Almost 100% of people say face-to-face networking meetings are essential for long-term business relationships. Plus, 74% of consumers identify word-of-mouth referrals as a key influencer in their purchasing decisions.
When done correctly, lawyer networking and referral marketing tactics are powerful.
Whether you’re a seasoned networker or an attorney just getting started, there’s always more to learn. We’ve gathered some tips over the years that can help you create a lawyer networking strategy that works.

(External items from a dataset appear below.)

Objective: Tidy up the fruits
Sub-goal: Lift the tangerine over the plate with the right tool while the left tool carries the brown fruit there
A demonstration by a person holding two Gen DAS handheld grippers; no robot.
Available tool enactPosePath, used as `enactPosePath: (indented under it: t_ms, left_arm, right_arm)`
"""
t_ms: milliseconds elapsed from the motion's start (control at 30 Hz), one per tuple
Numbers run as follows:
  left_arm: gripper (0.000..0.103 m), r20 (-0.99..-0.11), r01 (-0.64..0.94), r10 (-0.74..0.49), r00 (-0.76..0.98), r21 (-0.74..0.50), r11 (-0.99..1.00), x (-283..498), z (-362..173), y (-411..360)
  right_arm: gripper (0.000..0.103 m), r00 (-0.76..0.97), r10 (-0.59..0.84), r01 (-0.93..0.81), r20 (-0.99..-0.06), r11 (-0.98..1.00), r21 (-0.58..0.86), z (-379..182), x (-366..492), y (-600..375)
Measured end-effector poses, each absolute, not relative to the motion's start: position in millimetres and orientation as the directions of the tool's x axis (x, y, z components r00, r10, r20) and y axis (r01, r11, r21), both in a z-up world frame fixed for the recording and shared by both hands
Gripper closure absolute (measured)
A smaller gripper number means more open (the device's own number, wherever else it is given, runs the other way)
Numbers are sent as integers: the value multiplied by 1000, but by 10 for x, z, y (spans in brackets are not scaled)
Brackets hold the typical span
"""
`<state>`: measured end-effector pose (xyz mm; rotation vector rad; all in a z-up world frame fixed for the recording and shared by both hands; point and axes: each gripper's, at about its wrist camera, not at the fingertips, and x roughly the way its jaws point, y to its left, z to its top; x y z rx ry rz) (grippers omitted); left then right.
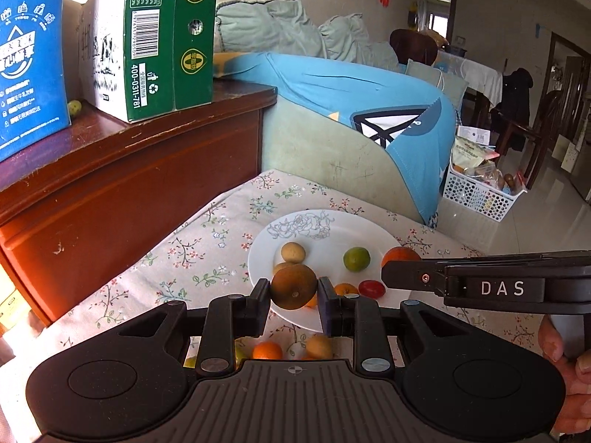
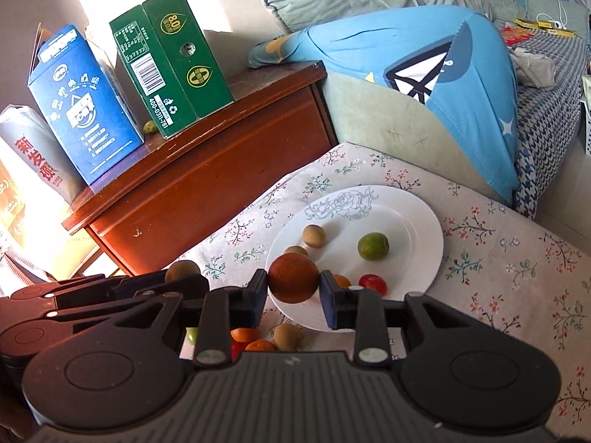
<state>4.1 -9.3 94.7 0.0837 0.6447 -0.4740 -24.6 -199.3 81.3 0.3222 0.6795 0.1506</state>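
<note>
1. A wooden cabinet [image 2: 207, 170] stands at the left, carrying a blue carton [image 2: 86, 110] and a green carton [image 2: 173, 62]. Right of it is a sofa arm [image 2: 399, 129] draped in blue cloth [image 2: 443, 74].
2. In front lies a floral tablecloth [image 2: 498, 258] with a white plate [image 2: 417, 229] on it. The plate holds tan fruits, a green fruit [image 2: 373, 246], a small orange one and a red fruit [image 2: 373, 283].
3. More fruit [image 2: 288, 336] lies on the cloth just before the plate.
4. The left gripper [image 1: 293, 289] is clamped on a brown fruit [image 1: 293, 286], held above the plate's near rim.
5. The right gripper [image 2: 293, 284] is clamped on an orange [image 2: 293, 282], beside the left one.
6. Only the left view shows a white basket [image 1: 480, 192] on the floor, a dining table far back and fingers [image 1: 554, 343] at the right edge.
7. Only the right view shows a checked sofa seat [image 2: 546, 118] and a white roll [image 2: 33, 147] at far left.
</note>
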Motion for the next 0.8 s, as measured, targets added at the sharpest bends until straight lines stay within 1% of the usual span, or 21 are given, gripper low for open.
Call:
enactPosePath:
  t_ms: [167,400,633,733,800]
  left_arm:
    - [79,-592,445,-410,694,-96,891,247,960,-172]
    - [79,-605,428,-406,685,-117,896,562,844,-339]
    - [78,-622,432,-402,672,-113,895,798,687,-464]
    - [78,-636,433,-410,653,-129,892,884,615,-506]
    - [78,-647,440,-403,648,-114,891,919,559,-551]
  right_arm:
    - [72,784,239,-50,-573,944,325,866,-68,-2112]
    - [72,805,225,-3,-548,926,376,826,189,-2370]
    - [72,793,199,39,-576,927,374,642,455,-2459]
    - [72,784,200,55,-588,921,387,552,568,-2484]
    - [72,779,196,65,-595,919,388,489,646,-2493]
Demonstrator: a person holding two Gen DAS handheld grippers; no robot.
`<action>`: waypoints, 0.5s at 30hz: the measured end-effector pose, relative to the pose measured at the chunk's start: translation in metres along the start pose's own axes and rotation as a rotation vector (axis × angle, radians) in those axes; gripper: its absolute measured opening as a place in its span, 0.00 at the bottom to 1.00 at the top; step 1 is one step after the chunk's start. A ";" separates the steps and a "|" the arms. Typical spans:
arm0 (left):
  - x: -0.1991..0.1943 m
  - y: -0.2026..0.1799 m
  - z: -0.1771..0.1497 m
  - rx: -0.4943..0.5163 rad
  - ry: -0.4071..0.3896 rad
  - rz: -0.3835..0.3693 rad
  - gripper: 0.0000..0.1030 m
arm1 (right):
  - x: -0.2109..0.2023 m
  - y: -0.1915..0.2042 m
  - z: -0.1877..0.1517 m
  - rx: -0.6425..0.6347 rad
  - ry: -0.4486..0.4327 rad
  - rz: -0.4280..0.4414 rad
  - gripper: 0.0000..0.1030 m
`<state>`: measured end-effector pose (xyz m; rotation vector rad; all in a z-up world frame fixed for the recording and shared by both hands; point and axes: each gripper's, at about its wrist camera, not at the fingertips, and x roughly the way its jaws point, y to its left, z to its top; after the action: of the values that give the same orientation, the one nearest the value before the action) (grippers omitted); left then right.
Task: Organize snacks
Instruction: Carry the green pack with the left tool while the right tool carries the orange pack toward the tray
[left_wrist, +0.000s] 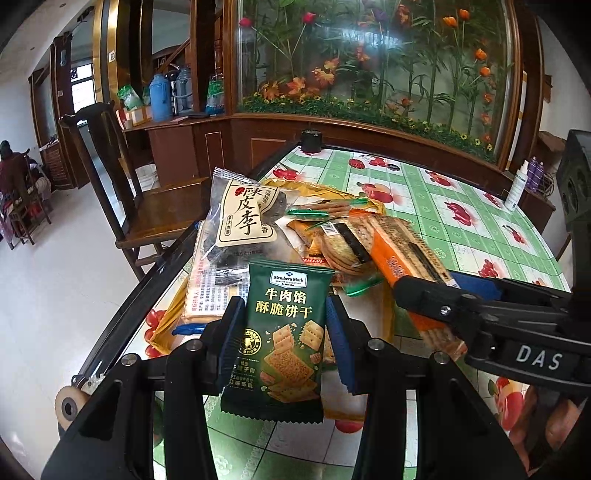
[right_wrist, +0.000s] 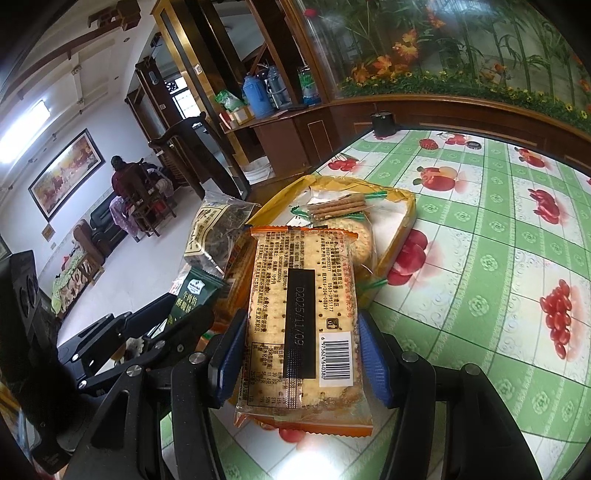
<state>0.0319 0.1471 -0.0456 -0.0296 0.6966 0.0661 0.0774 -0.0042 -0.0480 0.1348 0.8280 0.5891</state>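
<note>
A green cracker packet (left_wrist: 284, 332) stands upright between the blue pads of my left gripper (left_wrist: 285, 334), which is shut on it. My right gripper (right_wrist: 301, 354) is shut on a long orange-edged cracker pack (right_wrist: 303, 325), its barcode side up. Both packs hang over the near end of a snack pile on the green fruit-print table (right_wrist: 480, 258). The pile holds a dried-plum bag (left_wrist: 243, 218), a pack of stick biscuits (right_wrist: 336, 206) and round crackers, lying on a yellow bag (right_wrist: 402, 218). In the left wrist view the right gripper (left_wrist: 443, 291) reaches in from the right, close beside the green packet.
A wooden chair (left_wrist: 110, 177) stands off the table's left edge. A black cylinder (left_wrist: 310, 140) sits at the far corner and a white spray bottle (left_wrist: 517, 188) at the far right. A person (right_wrist: 122, 181) sits far across the room.
</note>
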 end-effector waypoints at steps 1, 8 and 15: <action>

Everything you do inside your firm comes at a cost, including networking. You must value the time you spend networking and meeting prospective clients just as you would billable time.
Beyond time, networking takes hard-earned cash. For example, you might need to pay for traveling to a legal conference, monthly meeting dues, or your potential client’s dinner. This includes virtual networking, too.
To ensure you’re not wasting your time and cash, get specific about your networking possibilities.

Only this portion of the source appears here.